Customer experience is best when it is fun. Games, AI and NEAT ideas.
Jack C Crawford
? Windsurf AI Maven | Entrepreneur | Life Science, Fintech and Defense | US Air Force Officer ?
We are all gamers at heart. On our best days, we do our best to make progress to our individual goals. The paintings found on the walls of caves tell hunting stories where survival depended on winning the battle against less intelligent species. We can thank our distant ancestors for their victories. Natural selection works.

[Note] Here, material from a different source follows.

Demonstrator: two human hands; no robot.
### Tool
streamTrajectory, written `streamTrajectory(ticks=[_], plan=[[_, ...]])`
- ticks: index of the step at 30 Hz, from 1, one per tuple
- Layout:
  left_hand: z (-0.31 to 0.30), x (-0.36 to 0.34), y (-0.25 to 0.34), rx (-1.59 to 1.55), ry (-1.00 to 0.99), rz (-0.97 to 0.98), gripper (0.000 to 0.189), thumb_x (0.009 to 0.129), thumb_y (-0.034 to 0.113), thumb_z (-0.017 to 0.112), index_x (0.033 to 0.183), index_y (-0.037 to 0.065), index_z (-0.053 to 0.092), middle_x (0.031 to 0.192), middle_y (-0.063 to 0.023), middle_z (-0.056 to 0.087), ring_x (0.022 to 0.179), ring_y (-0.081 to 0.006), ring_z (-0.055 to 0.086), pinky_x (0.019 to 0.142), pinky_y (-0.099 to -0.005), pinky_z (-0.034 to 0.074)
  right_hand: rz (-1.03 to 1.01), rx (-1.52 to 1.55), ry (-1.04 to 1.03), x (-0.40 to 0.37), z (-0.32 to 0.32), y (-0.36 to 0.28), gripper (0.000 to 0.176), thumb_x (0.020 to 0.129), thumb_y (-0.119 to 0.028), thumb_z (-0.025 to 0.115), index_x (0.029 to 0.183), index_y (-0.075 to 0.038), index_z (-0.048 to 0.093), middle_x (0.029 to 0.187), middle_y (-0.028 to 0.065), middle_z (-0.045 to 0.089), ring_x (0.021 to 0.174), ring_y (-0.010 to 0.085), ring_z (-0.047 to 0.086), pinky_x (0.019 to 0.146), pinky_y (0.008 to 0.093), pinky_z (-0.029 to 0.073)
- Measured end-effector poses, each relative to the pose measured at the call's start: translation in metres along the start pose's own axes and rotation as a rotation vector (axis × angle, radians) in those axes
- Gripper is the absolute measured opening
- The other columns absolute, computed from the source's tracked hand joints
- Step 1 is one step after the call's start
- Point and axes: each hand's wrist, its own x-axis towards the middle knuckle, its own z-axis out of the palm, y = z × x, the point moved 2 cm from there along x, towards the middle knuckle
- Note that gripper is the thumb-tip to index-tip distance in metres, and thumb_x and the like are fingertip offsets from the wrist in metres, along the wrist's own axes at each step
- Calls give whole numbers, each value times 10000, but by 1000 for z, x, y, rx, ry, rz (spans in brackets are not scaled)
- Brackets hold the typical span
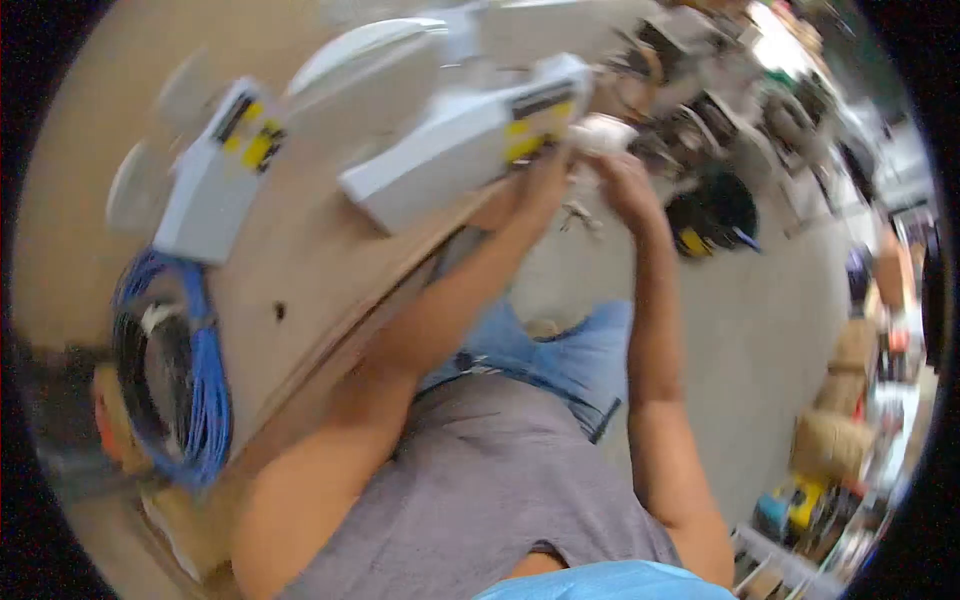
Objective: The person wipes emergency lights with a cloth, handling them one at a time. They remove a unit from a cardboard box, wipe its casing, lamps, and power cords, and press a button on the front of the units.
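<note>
Both of my hands are near the upper middle of the head view, past the table's edge, and blurred by motion. My right hand [622, 180] is closed around or against a small white object [604, 134]. My left hand [553, 168] is beside it, close to the yellow-and-black label of a long white box [440, 150]; its fingers are smeared, and what they hold, if anything, cannot be made out. Thin pale strands [580, 216] hang just below my hands.
On the wooden table [300, 330] are another white box [215, 185], round white pieces [360, 60] and a blue cable coil [207, 390]. A black bucket [730, 215] stands on the floor near piled metal parts [700, 120]. Cardboard boxes [835, 445] line the right side.
</note>
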Motion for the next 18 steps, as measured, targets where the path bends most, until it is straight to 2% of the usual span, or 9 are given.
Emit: streamTrajectory(ticks=[1,2,3,4,6,7,9,12,18], plan=[[15,18,-38,50,106,436,232,966,185,464,1099,21,563,931,-199,652,829,-343,631,737,-466,493,194,97,31,-16,-1,-28,401,895,-347,544,1052,-9,691,967,58,663,836,159,587,695,315,466],[8,8,-11,-138,21,-68,269,975,228,443,1059,3,564,923,-214,650,868,-390,624,773,-502,484,200,157,40,-16,2,-12,411,891,-358,550,1078,-24,698,995,75,671,877,168,599,671,328,467],[-1,5,3,184,-98,76,405,1023,325,354,1059,-16,570,979,-229,645,912,-402,612,820,-497,480,328,267,31,-30,5,-36,414,888,-377,557,1081,-43,707,1032,71,674,906,191,607,699,349,478],[-5,-4,23,-95,-85,-99,498,1029,395,331,1134,-32,566,1055,-263,624,992,-417,586,892,-478,463,345,341,10,-35,6,-30,435,872,-392,590,1082,-25,693,1048,80,657,909,202,593,763,339,460],[1,-14,25,-153,226,2,527,968,480,465,1014,-9,656,933,-132,652,860,-239,595,800,-379,469,340,305,76,-51,9,-29,481,860,-400,608,1103,13,653,1049,93,634,929,200,569,821,331,426],[0,-19,32,-149,247,5,527,968,480,465,1014,-9,656,933,-132,652,860,-239,595,800,-379,469,326,340,33,-57,12,-25,486,858,-395,616,1107,22,636,1046,95,624,942,197,557,835,330,413],[2,-23,45,-454,286,39,544,948,494,483,1022,-18,650,964,-148,652,897,-260,591,852,-397,454,307,376,-6,-75,14,-5,493,855,-391,624,1111,31,620,1043,97,613,954,195,546,849,330,401],[-2,-21,53,-446,226,-74,507,945,457,500,1032,-22,644,965,-142,650,894,-253,582,858,-390,447,406,277,-21,-108,8,20,472,856,-374,635,1108,25,619,1064,82,611,985,195,543,889,337,398],[1,-7,35,-447,168,-34,424,973,378,492,1049,-9,649,923,-96,637,871,-182,565,805,-339,459,372,468,54,-125,16,-19,386,860,-343,646,1025,6,661,1020,69,638,971,186,570,920,309,400]])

This form of evolution has been applied to creating neural networks that achieve their goals though neural network "breeding." Using Neuro-Evolution of Augmenting Technologies (NEAT) algorithms, a genetic paradigm is used to select AI models that have the best "DNA." The smartest children become the next generation of parents, as low-performing computer programs are discarded. But the success of these genetic models didn't perform well without substantial computing resources.
Before NIVDIA's meteoric stock rise resulting from the widespread use of massively parallel graphical processing units (GPUs), advanced neural network training was out of the reach of many. It was an age of efficiency and clever "shortcuts" that laid the foundation for the amazing applications of AI we are seeing today.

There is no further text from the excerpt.